# Need suggestion on sum of factorials.

This is a discussion on Need suggestion on sum of factorials. within the C Programming forums, part of the General Programming Boards category; I don't know why it become like this, but when in typed in 3, it gives the result 2, which ...

1. I don't know why it become like this, but when in typed in 3, it gives the result 2, which is the correct answer.
With your updated code, an input of 3 gives a sum of 0.875. It is your original code that gives a sum of 2 for an input of 3. In any case, a single incorrect result is sufficient to prove that your implementation is incorrect.

2. I think it could be the data type problem.
Any idea about data type ?

3. Originally Posted by chhay
I think it could be the data type problem.
Any idea about data type ?
When your numbers don't come out right, it's the algorithm. Not the data type. Don't blame C for getting incorrect results!

QuantumPete

4. I think it could be the data type problem.
Any idea about data type ?
I have written a version that uses unsigned long, but as it is the data types you chose can be used.

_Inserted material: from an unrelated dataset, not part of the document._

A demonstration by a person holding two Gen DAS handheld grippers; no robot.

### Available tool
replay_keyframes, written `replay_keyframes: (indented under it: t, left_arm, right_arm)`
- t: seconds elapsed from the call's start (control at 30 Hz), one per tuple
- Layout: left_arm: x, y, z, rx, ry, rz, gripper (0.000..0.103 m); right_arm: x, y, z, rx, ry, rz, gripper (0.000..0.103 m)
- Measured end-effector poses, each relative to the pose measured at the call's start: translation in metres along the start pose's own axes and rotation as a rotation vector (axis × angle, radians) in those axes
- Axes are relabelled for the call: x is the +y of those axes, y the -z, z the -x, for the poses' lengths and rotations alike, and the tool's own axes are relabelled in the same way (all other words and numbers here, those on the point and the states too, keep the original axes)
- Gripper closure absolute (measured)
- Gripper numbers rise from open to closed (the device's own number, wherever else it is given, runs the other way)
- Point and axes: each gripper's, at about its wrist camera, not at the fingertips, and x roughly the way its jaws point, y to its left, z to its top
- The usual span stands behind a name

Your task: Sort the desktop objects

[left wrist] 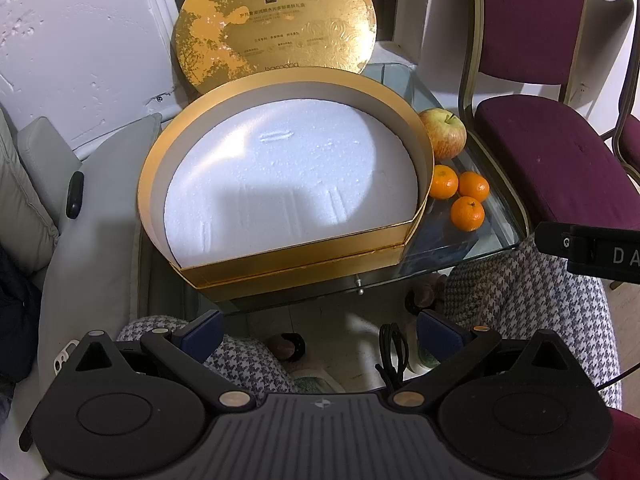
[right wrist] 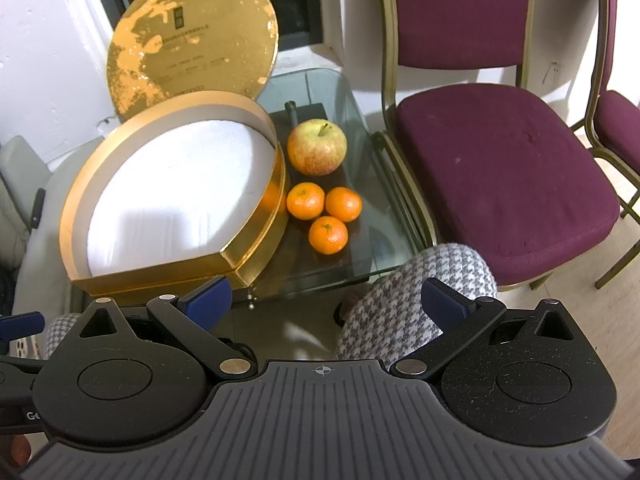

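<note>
Both grippers, left gripper point(left wrist: 320, 334) and right gripper point(right wrist: 326, 300), hang wide open and empty off the glass table's point(right wrist: 320, 84) near edge. On it, a gold box point(right wrist: 160, 268) shows white foam, flat side nearest, lid point(right wrist: 192, 40) upright behind. Apple point(right wrist: 317, 147) and three mandarins point(right wrist: 328, 234) sit along the right edge.

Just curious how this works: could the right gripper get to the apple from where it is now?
Probably yes. The right gripper is open and empty, and the apple sits uncovered beside the gold box, with only three oranges nearer.
</note>
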Motion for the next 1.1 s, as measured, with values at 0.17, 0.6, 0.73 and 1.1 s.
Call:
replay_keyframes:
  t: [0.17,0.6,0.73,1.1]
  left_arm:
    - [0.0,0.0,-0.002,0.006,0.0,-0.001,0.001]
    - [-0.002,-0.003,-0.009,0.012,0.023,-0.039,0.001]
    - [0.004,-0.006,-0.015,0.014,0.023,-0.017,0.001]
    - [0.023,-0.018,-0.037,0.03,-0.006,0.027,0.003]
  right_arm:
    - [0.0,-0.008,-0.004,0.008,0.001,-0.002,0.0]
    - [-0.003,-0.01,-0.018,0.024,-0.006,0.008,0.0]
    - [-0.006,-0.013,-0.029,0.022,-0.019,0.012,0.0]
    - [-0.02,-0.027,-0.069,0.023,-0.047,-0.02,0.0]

You are on the right track, but the main problem seems to be that you have not figured out how to correctly sum the factorials. Pretend that there is no divisor, and just compute the sum of the factorials. In other words, write a program to compute the sum of 1! + 2! + ... + N!. Actually, as I have pointed out, you only need to sum until (N-1)!.

5. Becasue when I follow the loop and calculate it on a paper it gives the correct result. Input 5 will get 17.

6. Becasue when I follow the loop and calulate it on a paper it gives the correct result. Input 5 will get 17.
As I said, you are on the right track. In fact, you are very close... so it is likely that the algorithm you followed on paper differs slightly from the algorithm you implemented. This is a matter of the divisor being in the wrong place, which is why I suggested that you backtracked a little to get the sum of factorials part done correctly.

7. The sum of factorials part is correct. When i input 5, the result is 153, this sum of factorials is correct.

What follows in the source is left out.